Canvas: TBD (follow for updates)
Piazza
Time: Term 1 (Sep-Dec 2022), TR 9:30-11:00
Location: DMP 110
Instructor: Vered Shwartz	Office hours: By appointment, contact through Piazza
TA: Felipe Gonzalez-Pizarro	Office hours: TBD
TA: Raymond Li	Office hours: TBD
TA: Mehar Bhatia	Office hours: TBD

Course Description

Natural Language Processing (NLP) is one of the fastest growing sub-area of Artificial Intelligence, with applications in all sectors of our society, including healthcare, business, science and government. In this course, starting from a solid background in computer science, students will learn how to analyze and apply fundamental NLP algorithms and techniques, combining traditional and neural models to better address the given requirements, considering possible trade-offs between accuracy, time/space efficiency and interpretability of the model’s output. In particular, the course will teach the fundamentals of modern data-driven natural language processing, including applications (such as question answering and machine translation), text representations (word embeddings, language models), and various approaches for natural language understanding and generation (classification, tagging, parsing, encoder-decoder). Importantly, they will also learn how to perform informed error-analysis and revise preliminary solutions to address most common sources of error (e.g., more data, different learning methods). Finally, special emphasis will be placed on the critical skill of reasoning about what will happen when a model is deployed in some context, especially focusing on learning how ethical issues intersect with NLP considerations (e.g., societal bias in text representations, fake news generation, sustainable models). The course will involve attending class, homework assignments, a midterm, an exam, and reading and discussing papers.

Tentative Syllabus

Course Overview + Introduction to NLP

Finite State Text Processing + Morphology

Text normalization + Spelling Correction

Language Models: Traditional vs Neural

Text Classification: Traditional Methods + Sentiment Analysis

Text Classification: Neural Methods

Sequence labeling: Traditional Methods + POS Tagging and NER

Sequence labeling: Neural Methods - RNN, LSTM

Encoder-Decoder + Attention

Transformers

Pre-trained Language Models + Transfer Learning with Contextual Embeddings

Syntax + Context Free Grammars and Parsing

Chunking + Dependency Parsing + Treebanks

Traditional and Neural Methods for Constituency and Dependency Parsing

Semantics

Lexical Semantics

Topic Modeling (LDA)

Discourse + Discourse Parsing and Neural topic segmentation

Summarization

Grading

Final Exam	35%*
Midterm	30%
Assignments	25%
Readings	10%
iClickers	3%**

The instructor reserves the right to modify this scheme at any time; however, it is likely that the scheme will remain similar to that stated here.

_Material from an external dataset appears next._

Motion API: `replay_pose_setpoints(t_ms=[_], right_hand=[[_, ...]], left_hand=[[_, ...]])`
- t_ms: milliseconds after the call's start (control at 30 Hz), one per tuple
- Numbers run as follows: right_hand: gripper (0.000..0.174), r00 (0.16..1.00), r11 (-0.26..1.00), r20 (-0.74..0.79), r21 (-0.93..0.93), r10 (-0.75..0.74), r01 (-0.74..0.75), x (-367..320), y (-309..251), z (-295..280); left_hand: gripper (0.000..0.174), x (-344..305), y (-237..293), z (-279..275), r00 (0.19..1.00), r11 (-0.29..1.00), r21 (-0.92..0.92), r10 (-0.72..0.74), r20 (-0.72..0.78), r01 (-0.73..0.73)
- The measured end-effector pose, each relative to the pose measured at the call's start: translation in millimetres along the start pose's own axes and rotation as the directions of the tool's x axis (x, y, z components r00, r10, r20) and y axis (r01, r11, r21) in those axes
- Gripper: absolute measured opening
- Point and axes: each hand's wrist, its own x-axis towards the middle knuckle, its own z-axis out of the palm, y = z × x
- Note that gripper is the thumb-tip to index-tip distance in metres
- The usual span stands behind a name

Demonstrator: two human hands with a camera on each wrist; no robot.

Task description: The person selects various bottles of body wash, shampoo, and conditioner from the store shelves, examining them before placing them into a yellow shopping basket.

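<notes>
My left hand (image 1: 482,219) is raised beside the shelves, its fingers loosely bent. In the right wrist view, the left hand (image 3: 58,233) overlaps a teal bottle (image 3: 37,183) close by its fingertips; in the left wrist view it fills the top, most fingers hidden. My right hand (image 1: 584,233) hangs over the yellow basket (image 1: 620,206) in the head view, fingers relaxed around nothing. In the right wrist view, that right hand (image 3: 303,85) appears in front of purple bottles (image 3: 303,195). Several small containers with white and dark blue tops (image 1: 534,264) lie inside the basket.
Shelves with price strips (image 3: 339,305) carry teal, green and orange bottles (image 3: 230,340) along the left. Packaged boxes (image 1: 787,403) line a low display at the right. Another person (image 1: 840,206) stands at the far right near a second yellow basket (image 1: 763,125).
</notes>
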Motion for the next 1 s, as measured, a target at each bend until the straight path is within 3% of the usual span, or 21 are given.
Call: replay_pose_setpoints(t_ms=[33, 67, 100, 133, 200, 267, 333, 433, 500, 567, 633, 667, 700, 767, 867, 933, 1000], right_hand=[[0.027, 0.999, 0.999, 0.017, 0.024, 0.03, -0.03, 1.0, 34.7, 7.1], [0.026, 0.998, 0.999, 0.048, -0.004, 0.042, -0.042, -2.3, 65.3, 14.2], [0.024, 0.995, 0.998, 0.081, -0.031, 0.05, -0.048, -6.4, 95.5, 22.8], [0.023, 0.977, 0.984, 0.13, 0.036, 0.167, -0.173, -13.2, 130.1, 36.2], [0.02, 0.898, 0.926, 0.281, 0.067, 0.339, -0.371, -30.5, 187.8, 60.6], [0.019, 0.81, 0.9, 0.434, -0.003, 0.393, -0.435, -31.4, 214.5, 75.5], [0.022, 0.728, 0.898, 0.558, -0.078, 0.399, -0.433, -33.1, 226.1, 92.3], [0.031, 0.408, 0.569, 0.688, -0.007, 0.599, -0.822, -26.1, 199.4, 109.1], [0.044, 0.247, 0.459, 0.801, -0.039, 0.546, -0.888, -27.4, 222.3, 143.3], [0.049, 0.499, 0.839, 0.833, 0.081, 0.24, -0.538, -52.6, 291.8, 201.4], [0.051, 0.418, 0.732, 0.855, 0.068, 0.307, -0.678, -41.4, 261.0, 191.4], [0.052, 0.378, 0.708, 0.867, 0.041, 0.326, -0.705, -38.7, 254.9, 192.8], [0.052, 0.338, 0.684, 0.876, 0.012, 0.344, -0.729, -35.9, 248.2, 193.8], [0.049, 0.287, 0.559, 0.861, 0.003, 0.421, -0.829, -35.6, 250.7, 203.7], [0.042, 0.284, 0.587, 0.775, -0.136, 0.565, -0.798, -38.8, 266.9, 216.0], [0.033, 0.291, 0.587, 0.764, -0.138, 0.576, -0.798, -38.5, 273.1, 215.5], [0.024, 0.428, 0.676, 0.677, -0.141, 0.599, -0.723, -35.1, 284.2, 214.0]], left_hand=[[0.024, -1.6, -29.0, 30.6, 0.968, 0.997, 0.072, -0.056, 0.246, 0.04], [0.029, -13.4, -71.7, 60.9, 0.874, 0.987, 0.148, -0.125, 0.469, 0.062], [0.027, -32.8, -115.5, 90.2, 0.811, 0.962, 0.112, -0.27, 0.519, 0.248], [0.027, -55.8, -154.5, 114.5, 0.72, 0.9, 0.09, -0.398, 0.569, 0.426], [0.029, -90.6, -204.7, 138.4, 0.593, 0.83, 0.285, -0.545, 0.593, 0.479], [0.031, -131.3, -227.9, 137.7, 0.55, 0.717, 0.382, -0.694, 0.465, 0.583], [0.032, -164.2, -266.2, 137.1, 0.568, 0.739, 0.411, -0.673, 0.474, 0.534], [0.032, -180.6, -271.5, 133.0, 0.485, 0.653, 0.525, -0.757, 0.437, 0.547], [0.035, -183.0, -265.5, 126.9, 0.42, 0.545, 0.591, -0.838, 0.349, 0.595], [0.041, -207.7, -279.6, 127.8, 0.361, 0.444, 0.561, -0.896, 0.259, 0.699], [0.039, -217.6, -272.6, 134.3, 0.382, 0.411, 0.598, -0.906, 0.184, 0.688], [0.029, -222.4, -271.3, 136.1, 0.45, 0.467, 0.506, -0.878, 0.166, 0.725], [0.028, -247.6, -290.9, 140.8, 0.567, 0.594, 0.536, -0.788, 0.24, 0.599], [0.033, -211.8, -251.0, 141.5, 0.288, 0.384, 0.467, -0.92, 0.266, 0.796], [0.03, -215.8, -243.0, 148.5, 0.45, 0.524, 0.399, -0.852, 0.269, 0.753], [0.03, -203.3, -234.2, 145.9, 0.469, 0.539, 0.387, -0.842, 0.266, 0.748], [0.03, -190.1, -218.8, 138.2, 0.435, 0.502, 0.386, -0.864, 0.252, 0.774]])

*You must pass the final exam in order to pass the course.

**bonus (1% participation + 2% correct answers).

Textbook

Selected Chapters of Speech and Language Processing: An Introduction to Natural Language Processing, Computational Linguistics, and Speech Recognition by Daniel Jurafsky, James H. Martin. (J&M). We will follow the draft chapters from planned 3rd Edition. Although this text will be our main reference for the class, it must be stressed that you will need to know all the material covered in class, whether or not it is included in the readings or available on-line. Likewise, you are responsible for all the material in assigned readings, whether or not it is covered in class.